**Task details:**
An exact copy of the lines of the listing below between the "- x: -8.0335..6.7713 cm" line and the "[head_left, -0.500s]" line, both included, is the whole answer; please omit the pictures.

**Supplied material:**
--
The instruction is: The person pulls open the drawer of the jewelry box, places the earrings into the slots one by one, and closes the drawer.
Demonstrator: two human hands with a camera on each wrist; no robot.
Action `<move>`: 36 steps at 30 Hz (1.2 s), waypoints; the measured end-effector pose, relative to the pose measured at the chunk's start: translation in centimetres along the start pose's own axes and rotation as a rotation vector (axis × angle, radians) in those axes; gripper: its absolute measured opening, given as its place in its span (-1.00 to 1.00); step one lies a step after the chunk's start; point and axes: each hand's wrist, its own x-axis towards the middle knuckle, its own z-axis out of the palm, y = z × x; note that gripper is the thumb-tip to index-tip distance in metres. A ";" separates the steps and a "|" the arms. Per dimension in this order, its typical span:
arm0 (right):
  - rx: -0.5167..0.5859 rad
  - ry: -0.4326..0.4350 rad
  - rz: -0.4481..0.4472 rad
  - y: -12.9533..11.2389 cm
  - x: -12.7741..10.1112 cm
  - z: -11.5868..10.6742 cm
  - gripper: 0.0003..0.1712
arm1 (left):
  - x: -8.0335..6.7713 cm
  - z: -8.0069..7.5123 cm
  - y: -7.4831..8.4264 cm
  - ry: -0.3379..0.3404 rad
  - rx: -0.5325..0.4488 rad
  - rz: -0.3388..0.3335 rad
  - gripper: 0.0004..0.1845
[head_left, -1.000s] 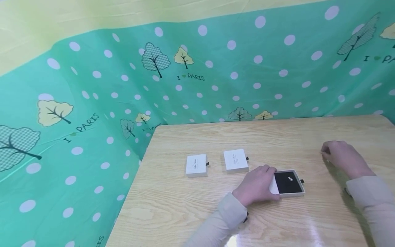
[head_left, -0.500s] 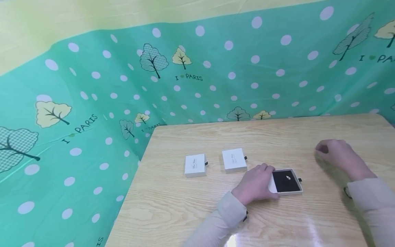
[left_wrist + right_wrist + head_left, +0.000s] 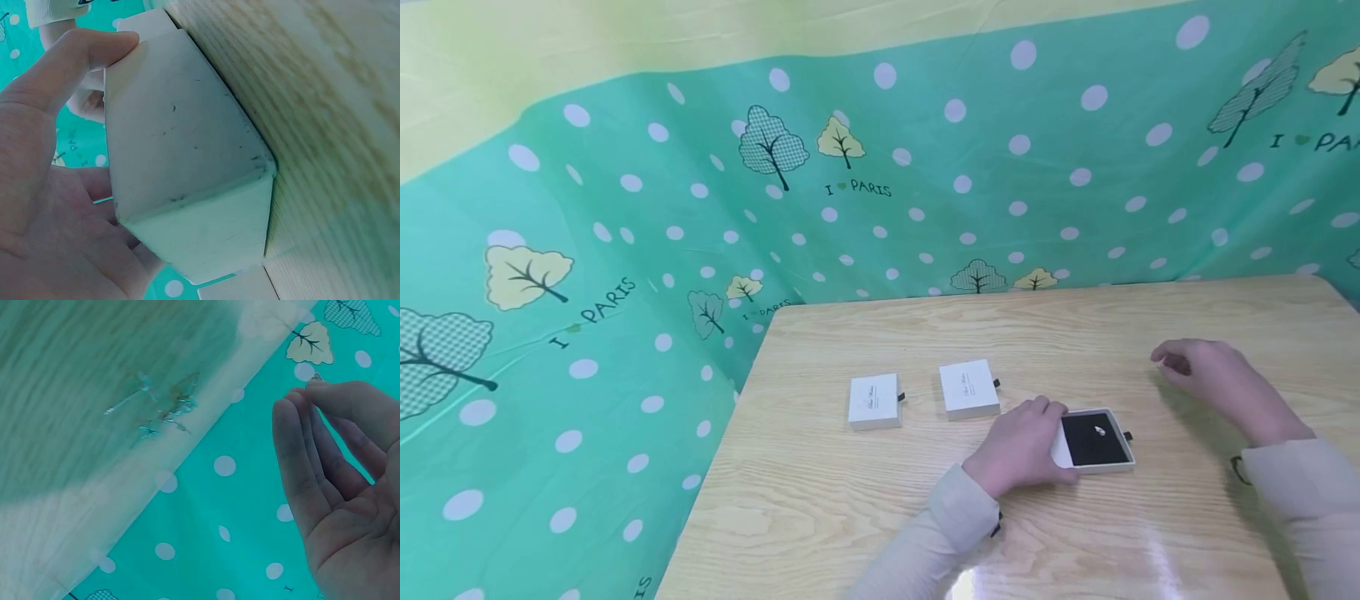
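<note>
My left hand grips the sleeve of a small white jewellery box, thumb on one side and fingers on the other. Its tray is slid partly out to the right, showing a black pad. On the pad sits a small silver jewellery piece. Up and to the right of the box, over the table, my right hand pinches a tiny shiny piece between thumb and fingertips; its exact kind I cannot tell. In the right wrist view the other fingers are bent loosely.
Two closed white boxes, a left one and a middle one, lie left of the held box. Several small shiny pieces lie on the wooden table. A green dotted cloth hangs behind.
My right hand has moved left toward the open box, with the tiny piece between its fingertips. My left hand and the box have kept their place.
</note>
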 end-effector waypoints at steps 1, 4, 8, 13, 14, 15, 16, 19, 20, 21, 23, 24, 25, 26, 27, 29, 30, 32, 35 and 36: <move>0.000 0.003 -0.003 -0.2 0.0 0.0 -0.80 | 0.0 0.0 0.0 0.001 0.000 0.001 -0.12; -0.002 0.002 0.000 -0.6 -0.1 -0.1 -0.78 | 0.0 0.0 0.0 -0.001 -0.001 0.000 -0.13; -0.003 0.015 -0.004 -1.1 -0.1 0.0 -0.77 | 0.0 0.1 -0.1 -0.003 0.000 0.000 -0.13; -0.008 0.056 -0.039 -1.6 -0.2 0.2 -0.81 | 0.0 0.0 -0.1 0.002 -0.001 0.002 -0.14; -0.011 0.062 -0.045 -1.6 -0.2 0.2 -0.81 | 0.0 0.0 -0.1 0.003 -0.003 0.003 -0.15; -0.012 0.066 -0.049 -1.7 -0.3 0.2 -0.81 | 0.0 0.0 -0.1 0.003 -0.004 0.003 -0.14; -0.011 0.069 -0.053 -1.8 -0.3 0.2 -0.81 | 0.0 0.0 -0.1 0.003 -0.005 0.004 -0.14; 0.002 0.088 -0.070 -2.2 -0.5 0.2 -0.82 | 0.0 0.0 -0.1 0.003 -0.007 0.006 -0.13; 0.007 0.092 -0.076 -2.3 -0.5 0.2 -0.83 | 0.0 0.0 -0.1 0.004 -0.007 0.007 -0.13; 0.015 0.094 -0.079 -2.5 -0.6 0.2 -0.83 | -0.1 0.0 -0.1 0.004 -0.007 0.008 -0.13; 0.027 0.094 -0.078 -2.9 -0.7 0.1 -0.86 | -0.1 0.0 -0.1 0.007 -0.008 0.009 -0.13; 0.034 0.083 -0.071 -3.1 -0.7 0.1 -0.86 | -0.1 0.0 -0.1 0.007 -0.008 0.009 -0.13; 0.042 0.068 -0.066 -3.2 -0.7 0.0 -0.85 | -0.1 0.0 -0.2 0.008 -0.008 0.010 -0.13; 0.048 0.055 -0.061 -3.3 -0.7 -0.1 -0.84 | -0.1 0.0 -0.2 0.008 -0.008 0.010 -0.13; 0.057 0.041 -0.055 -3.5 -0.8 -0.1 -0.83 | -0.1 0.1 -0.2 0.008 -0.009 0.010 -0.13; 0.075 0.012 -0.041 -3.8 -0.9 -0.2 -0.80 | -0.1 0.1 -0.2 0.007 -0.010 0.009 -0.13; 0.088 -0.002 -0.040 -3.8 -0.9 -0.2 -0.79 | -0.1 0.1 -0.2 0.006 -0.010 0.009 -0.13; 0.097 -0.017 -0.034 -4.1 -1.0 -0.2 -0.78 | -0.1 0.1 -0.2 0.006 -0.013 0.007 -0.14; 0.105 -0.022 -0.035 -4.2 -1.2 -0.1 -0.78 | -0.1 0.1 -0.2 0.005 -0.012 0.005 -0.16; 0.105 -0.012 -0.042 -4.2 -1.3 0.0 -0.79 | -0.1 0.1 -0.2 0.005 -0.012 0.005 -0.17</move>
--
**Solution for this exercise:**
  - x: -8.0335..6.7713 cm
  - z: -8.0069..7.5123 cm
  - y: -7.4831..8.4264 cm
  - ry: -0.3379..0.3404 rad
  - rx: -0.5325..0.4488 rad
  - rz: -0.3388..0.3335 rad
  - gripper: 0.0004..0.1845
[head_left, -1.000s] 
[head_left, -0.500s] 

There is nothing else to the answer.